The Preparation Of Polymeric Heterocyclic Carbene-Palladium (IPr-Pd) With Self-Catalysis And The Evaluation Of Its Catalytic Performance

Small molecular NHC-Pd catalysts have been widely applied in the catalysis of Suzuki-Miyaura coupling reaction depending on its high activity and good stability. However, the separation of these small molecular catalysts from the products becomes much difficult and tedious. Thus, the immobilization of these small molecular catalysts are being rapidly developed to solve this problem. But, in process of the immobilization, the structure damage of catalysts was inevitable leading to the loss of catalystic activity. Furthermore, the low loading of catalyst on the supports is another important factor to restrict the catalytic activity. Thus, in this work, the self-catalysis was employed to prepared the responding catalysts.
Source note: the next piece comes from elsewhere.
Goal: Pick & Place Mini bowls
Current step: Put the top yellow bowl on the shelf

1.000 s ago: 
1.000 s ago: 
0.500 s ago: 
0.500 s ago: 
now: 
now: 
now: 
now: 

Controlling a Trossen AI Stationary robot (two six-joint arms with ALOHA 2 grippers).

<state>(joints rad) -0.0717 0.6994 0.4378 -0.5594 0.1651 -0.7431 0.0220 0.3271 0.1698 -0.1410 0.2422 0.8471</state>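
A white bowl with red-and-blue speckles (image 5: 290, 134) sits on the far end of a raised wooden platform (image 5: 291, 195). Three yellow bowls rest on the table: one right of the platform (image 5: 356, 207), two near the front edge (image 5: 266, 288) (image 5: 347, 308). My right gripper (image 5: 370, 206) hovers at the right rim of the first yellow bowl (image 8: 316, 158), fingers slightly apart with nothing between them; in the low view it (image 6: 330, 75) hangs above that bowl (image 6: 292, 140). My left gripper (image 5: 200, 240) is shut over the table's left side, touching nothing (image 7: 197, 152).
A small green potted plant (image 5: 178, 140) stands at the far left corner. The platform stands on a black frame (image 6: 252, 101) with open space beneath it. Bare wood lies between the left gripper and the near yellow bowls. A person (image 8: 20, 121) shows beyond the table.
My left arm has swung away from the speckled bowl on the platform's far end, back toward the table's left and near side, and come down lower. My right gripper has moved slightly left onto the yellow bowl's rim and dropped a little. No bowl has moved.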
Namely, the NHC ligand was modified not only as the catalysts but also as the monomer. Depending on its catalysis, the monomer was polymerized and cross-linked to prepare the responding solid catalysts.This paper mainly contains the following points:(1) The final high purity I-IPr ligand was prepared with iodoaniline by the amine aldehyde condensation of the ring-closing reaction.(2) Two different sources of palladium were employed to chelate with I-IPr to obtain the small molecular ctalysts of(I-NHC)Pd(acac)Cl) and( I-NHC)PdCl2-3-chloropyridine.(3)T he above two small molecule palladium catalysts and tris(4-aminophenyl) amine were polymerized by Buchwald-Hartwig coupling reaction occurred by itself.The final cross-linked polymer were the catalyst C1( the specific surface area was 7.5894 m2 / g, an average particle diameter of 1.540μm) and the catalyst C2(specific surface area of 13.09m2 / g, an average particle diameter of 2.086μm).(4) The catalytic behavior of the two catalysts were evaluated in the coupling reaction of aryl bromides, iodides aromatic with aryl boronic acid.The catalyst C1 and the catalyst C2 showed high activity and stability. The substrate adaptability of the catalyst C2 was better than that of the catalyst C1.(5) It was found that the ancillary ligand and flexible steric hindrance were much important to influence its the stability and activity of macromolecular polymer catalyst.